The original work consisted of ten torsos lined up in succession; diminishing in size from thirty inches to four inches, largest to smallest. The images incorporated hues of blues and green symbolizing water, along with ribbons of red representing the blood of these women, but as life is challenged due to the lack of clean water, the blue colorization appears less and less until it becomes a small dot. The bellies of the torsos vary from large to small, as questioning expressions of life and death. Is the torso pregnant, or is the trunk bloated from dehydration? These images did not make it into competition in Minnesota, but Hunter’s quest to bring this crisis to the forefront of her work was only in its beginning stages.
The vigor of her water crisis research became the impetus for an ongoing project that has expanded and morphed into a critical body of work that has been showing with various institutions since 2012. She chose Wenge wood from the Congo region of Africa, along with other exotic woods from places where the issues of water are the direst, to create the most recent iterations of the torsos in three-dimensional forms. The first showing happened at a warehouse gallery in the Pilsen Art District of Chicago. She built a water well to incorporate in the exhibition along with a tree stump that becomes a makeshift sitting place symbolizing a moment of rest and the communing of women between long, tedious journeys of collecting fresh water. She collaborated with other artists to create soundscapes poetry, resulting in an emotionally moving show the placed the viewer in the situation of the women depicted. Dust in Their Veins: a Visual Response to the Global Water Crisis, has shown at several places in Chicago, and throughout the United States continually bringing about more awareness and activating change. One of the oldest American institutions of black culture and history, The DuSable Museum of African American History, in Chicago, Illinois, exhibited Hunter’s water women and extended the exhibition twice. The Avery Institute in Charleston, South Carolina also showed her work, bringing more attention to the work. She raised funds for the exhibition by crowdfunding, and always wants to show the original work as an exhibition for viewing rather than for commercial gain. Written factual information about the global water crisis is displayed along with images, bringing greater contextual awareness for anyone who engages with them.
Above: Constellation torso from “Dust in Their Veins”, mixed media, 20″ x 30″.

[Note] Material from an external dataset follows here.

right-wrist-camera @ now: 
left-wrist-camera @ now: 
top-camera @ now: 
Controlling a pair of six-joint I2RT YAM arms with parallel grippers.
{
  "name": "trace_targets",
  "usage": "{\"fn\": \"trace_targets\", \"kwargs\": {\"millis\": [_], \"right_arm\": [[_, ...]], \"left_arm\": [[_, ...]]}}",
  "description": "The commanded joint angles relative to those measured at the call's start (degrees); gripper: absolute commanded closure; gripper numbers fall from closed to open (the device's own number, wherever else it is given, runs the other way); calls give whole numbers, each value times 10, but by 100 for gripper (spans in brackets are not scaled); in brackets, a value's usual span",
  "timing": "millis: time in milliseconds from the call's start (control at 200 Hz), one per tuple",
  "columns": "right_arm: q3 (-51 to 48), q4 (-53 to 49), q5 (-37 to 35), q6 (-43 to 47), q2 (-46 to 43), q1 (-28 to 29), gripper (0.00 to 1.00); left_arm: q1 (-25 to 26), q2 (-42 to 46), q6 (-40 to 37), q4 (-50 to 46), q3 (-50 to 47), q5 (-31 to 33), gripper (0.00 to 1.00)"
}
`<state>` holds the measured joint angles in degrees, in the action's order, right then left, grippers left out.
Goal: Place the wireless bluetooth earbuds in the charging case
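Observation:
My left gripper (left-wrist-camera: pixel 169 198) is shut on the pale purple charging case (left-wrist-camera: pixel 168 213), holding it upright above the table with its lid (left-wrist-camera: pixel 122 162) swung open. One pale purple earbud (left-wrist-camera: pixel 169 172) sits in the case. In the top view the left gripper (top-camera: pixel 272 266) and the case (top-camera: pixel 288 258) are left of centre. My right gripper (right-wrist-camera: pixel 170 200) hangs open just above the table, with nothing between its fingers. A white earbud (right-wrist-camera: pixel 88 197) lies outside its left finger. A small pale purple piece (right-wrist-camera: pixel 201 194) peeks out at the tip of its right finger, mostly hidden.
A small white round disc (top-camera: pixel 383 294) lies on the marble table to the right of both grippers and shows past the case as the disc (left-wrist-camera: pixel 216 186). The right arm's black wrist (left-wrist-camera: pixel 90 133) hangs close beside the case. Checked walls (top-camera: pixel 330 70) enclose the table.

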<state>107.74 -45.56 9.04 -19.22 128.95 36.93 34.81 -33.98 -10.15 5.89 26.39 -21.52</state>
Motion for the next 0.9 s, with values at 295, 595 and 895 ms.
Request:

Water is a recurring theme in Hunter’s milieu. Her current working-project is based on bringing the history of the Middle Passage to the visual field. Currently, she is working on installation works that involve large, monumental manipulations with fabric where she cuts thousands of holes in felt, representing the lives lost during the Middle Passage, the horrific oceanic journey of the Transatlantic Slave Trade between West Africa and the so-called New World. Through this process, Hunter is again is attempting to bring story and narrative to an under-theorized historical phenomenon that represents her own identity. Hunter’s most recent work Loss/Scape, A Landscape of Loss, will be showing in the Fugitive Narratives exhibition – Opening mid-April 2018, at The Hyde Park Art Center, in Chicago, Illinois.